◆ Instructions for the task ◆
All entries below are to be reproduced exactly.

◆ Data provided ◆
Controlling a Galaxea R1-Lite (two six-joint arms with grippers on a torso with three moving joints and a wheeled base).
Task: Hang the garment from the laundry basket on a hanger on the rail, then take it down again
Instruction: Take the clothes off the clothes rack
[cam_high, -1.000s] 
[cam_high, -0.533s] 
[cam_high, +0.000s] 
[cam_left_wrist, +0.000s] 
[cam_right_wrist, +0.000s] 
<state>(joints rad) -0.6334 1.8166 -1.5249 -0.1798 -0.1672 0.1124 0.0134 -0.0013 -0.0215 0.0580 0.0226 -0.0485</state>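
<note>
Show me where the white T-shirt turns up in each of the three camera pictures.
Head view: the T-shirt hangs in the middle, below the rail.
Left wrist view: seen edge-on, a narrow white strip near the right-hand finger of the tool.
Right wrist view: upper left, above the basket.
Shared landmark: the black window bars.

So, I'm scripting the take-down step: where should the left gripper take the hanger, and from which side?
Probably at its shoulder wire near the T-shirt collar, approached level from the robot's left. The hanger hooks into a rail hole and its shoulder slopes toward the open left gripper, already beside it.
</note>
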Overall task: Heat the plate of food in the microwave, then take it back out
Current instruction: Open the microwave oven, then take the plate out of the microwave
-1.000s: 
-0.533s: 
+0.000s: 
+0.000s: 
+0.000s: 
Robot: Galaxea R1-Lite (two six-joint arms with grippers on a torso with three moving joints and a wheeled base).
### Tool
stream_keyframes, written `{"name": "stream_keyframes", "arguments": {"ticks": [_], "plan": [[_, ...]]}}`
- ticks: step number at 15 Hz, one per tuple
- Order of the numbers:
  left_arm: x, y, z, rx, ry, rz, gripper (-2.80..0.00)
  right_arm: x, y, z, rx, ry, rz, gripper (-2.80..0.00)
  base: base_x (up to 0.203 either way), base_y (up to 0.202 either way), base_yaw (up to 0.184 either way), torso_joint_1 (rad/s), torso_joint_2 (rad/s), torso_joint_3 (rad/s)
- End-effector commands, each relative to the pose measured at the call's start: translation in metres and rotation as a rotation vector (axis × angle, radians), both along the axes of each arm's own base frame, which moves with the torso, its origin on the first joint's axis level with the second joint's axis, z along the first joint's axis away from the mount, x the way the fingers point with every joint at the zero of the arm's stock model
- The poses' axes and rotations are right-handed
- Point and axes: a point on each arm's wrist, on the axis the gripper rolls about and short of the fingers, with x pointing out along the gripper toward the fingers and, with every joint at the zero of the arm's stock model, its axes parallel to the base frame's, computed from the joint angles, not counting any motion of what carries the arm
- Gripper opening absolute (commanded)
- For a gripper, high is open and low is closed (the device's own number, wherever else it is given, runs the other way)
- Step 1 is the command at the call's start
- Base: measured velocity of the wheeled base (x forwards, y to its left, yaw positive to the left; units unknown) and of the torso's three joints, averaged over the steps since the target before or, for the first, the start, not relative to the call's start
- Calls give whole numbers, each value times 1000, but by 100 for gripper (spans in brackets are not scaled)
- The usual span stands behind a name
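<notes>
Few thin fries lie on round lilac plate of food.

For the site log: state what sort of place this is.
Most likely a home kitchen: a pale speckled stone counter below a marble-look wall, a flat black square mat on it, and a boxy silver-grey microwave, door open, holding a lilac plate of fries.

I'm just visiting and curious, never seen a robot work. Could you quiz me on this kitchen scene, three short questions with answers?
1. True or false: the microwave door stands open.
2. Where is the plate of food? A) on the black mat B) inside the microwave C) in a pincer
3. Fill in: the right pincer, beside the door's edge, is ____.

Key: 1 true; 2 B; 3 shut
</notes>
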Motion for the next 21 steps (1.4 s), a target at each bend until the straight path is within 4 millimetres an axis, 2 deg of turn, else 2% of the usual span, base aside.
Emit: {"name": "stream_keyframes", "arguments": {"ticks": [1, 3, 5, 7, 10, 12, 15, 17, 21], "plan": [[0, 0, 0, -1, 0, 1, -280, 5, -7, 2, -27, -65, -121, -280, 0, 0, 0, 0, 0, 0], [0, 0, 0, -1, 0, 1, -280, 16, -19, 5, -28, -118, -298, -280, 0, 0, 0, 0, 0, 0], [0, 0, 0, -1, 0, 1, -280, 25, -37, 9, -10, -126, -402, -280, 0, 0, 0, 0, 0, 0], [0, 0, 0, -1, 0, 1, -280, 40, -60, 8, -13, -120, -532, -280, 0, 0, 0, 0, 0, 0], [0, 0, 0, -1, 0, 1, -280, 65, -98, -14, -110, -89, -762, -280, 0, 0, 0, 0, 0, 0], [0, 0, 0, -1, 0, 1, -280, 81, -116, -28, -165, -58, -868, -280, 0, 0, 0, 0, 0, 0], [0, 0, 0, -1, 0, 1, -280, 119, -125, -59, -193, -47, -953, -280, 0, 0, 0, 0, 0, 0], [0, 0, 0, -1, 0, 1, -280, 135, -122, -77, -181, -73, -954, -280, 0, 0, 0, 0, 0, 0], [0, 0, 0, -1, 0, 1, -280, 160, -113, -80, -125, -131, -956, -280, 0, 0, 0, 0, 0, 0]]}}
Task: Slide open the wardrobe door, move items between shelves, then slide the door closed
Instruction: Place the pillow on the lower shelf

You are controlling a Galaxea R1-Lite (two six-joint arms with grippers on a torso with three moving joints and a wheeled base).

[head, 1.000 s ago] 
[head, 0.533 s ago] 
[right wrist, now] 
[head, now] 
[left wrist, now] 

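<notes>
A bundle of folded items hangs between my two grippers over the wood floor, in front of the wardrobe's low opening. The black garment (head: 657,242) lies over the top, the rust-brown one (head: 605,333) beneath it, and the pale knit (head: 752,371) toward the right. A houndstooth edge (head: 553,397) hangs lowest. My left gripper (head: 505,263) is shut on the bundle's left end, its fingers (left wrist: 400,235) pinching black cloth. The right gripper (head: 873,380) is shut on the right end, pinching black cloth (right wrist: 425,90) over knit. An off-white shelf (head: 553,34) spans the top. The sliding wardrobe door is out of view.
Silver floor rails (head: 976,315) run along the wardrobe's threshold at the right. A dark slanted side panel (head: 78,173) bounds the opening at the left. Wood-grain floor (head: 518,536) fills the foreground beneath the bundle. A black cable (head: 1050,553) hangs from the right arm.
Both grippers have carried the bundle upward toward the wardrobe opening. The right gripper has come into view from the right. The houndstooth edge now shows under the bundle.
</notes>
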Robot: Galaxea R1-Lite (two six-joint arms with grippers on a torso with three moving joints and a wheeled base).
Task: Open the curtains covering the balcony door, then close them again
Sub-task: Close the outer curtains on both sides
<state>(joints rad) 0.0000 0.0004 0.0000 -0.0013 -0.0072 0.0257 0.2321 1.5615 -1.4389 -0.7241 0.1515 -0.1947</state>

◆ The answer ◆
Controlling a Galaxea R1-Lite (two six-joint arms with grippers on a torso with three moving joints and a wheeled base).
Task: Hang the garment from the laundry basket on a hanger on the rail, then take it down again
Instruction: Take the clothes off the clothes rack
[cam_high, -1.000s] 
[cam_high, -0.533s] 
[cam_high, +0.000s] 
[cam_left_wrist, +0.000s] 
[cam_right_wrist, +0.000s] 
<state>(joints rad) -0.6334 1.8166 -1.5249 -0.1798 -0.1672 0.1124 0.0134 -0.0013 -0.0215 0.0580 0.0226 -0.0485</state>
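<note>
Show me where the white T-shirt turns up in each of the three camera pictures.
Head view: the T-shirt hangs in the middle, below the rail.
Left wrist view: seen edge-on, a narrow white strip near the right-hand finger of the tool.
Right wrist view: upper left, above the basket.
Shared landmark: the black window bars.

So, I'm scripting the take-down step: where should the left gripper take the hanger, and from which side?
Probably at its shoulder wire near the T-shirt collar, approached level from the robot's left. The hanger hooks into a rail hole and its shoulder slopes toward the open left gripper, already beside it.
</note>
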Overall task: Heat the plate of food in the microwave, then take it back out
Current instruction: Open the microwave oven, then take the plate out of the microwave
-1.000s: 
-0.533s: 
+0.000s: 
+0.000s: 
+0.000s: 
Robot: Galaxea R1-Lite (two six-joint arms with grippers on a torso with three moving joints and a wheeled base).
### Tool
stream_keyframes, written `{"name": "stream_keyframes", "arguments": {"ticks": [_], "plan": [[_, ...]]}}`
- ticks: step number at 15 Hz, one per tuple
- Order of the numbers:
  left_arm: x, y, z, rx, ry, rz, gripper (-2.80..0.00)
  right_arm: x, y, z, rx, ry, rz, gripper (-2.80..0.00)
  base: base_x (up to 0.203 either way), base_y (up to 0.202 either way), base_yaw (up to 0.184 either way), torso_joint_1 (rad/s), torso_joint_2 (rad/s), torso_joint_3 (rad/s)
- End-effector commands, each relative to the pose measured at the call's start: translation in metres and rotation as a rotation vector (axis × angle, radians), both along the axes of each arm's own base frame, which moves with the torso, its origin on the first joint's axis level with the second joint's axis, z along the first joint's axis away from the mount, x the way the fingers point with every joint at the zero of the arm's stock model
- The poses' axes and rotations are right-handed
- Point and axes: a point on each arm's wrist, on the axis the gripper rolls about and short of the fingers, with x pointing out along the gripper toward the fingers and, with every joint at the zero of the arm's stock model, its axes parallel to the base frame's, computed from the joint angles, not counting any motion of what carries the arm
- Gripper opening absolute (commanded)
- For a gripper, high is open and low is closed (the device's own number, wherever else it is given, runs the other way)
- Step 1 is the command at the call's start
- Base: measured velocity of the wheeled base (x forwards, y to its left, yaw positive to the left; units unknown) and of the torso's three joints, averaged over the steps since the target before or, for the first, the start, not relative to the call's start
- Calls give whole numbers, each value times 1000, but by 100 for gripper (spans in brackets are not scaled)
- The usual span stands behind a name
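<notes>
Few thin fries lie on round lilac plate of food.

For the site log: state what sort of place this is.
Most likely a home kitchen: a pale speckled stone counter below a marble-look wall, a flat black square mat on it, and a boxy silver-grey microwave, door open, holding a lilac plate of fries.

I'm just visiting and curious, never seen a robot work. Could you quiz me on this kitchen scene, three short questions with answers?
1. True or false: the microwave door stands open.
2. Where is the plate of food? A) on the black mat B) inside the microwave C) in a pincer
3. Fill in: the right pincer, beside the door's edge, is ____.

Key: 1 true; 2 B; 3 shut
</notes>
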Motion for the next 21 steps (1.4 s), a target at each bend until the straight path is within 4 millimetres an axis, 2 deg of turn, else 2% of the usual span, base aside.
Emit: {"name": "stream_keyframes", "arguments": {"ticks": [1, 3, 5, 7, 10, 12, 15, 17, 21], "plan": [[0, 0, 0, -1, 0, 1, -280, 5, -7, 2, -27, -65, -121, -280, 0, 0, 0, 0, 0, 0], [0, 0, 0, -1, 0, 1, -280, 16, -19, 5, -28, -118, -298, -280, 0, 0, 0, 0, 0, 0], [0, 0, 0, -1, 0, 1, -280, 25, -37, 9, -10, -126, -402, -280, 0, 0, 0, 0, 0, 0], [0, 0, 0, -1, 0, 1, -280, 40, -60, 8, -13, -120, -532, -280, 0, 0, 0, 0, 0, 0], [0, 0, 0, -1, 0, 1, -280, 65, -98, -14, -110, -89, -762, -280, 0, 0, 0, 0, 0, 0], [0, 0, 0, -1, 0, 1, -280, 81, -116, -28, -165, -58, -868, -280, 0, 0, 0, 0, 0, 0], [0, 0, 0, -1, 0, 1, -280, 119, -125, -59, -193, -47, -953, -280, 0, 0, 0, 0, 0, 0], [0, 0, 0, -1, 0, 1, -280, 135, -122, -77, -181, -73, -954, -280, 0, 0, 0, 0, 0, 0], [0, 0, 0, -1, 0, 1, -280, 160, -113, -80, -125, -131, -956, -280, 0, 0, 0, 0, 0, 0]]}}
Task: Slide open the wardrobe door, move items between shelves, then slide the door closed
Instruction: Place the pillow on the lower shelf

You are controlling a Galaxea R1-Lite (two six-joint arms with grippers on a torso with three moving joints and a wheeled base).

[head, 1.000 s ago] 
[head, 0.533 s ago] 
[right wrist, now] 
[head, now] 
[left wrist, now] 

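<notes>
A bundle of folded items hangs between my two grippers over the wood floor, in front of the wardrobe's low opening. The black garment (head: 657,242) lies over the top, the rust-brown one (head: 605,333) beneath it, and the pale knit (head: 752,371) toward the right. A houndstooth edge (head: 553,397) hangs lowest. My left gripper (head: 505,263) is shut on the bundle's left end, its fingers (left wrist: 400,235) pinching black cloth. The right gripper (head: 873,380) is shut on the right end, pinching black cloth (right wrist: 425,90) over knit. An off-white shelf (head: 553,34) spans the top. The sliding wardrobe door is out of view.
Silver floor rails (head: 976,315) run along the wardrobe's threshold at the right. A dark slanted side panel (head: 78,173) bounds the opening at the left. Wood-grain floor (head: 518,536) fills the foreground beneath the bundle. A black cable (head: 1050,553) hangs from the right arm.
Both grippers have carried the bundle upward toward the wardrobe opening. The right gripper has come into view from the right. The houndstooth edge now shows under the bundle.
</notes>
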Robot: Galaxea R1-Lite (two six-joint arms with grippers on a torso with three moving joints and a wheeled base).
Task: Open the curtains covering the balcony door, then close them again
Sub-task: Close the outer curtains on both sides
<state>(joints rad) 0.0000 0.0004 0.0000 -0.0013 -0.0072 0.0257 0.2321 1.5615 -1.4389 -0.7241 0.1515 -0.1947</state>

There's nothing left to add to the output.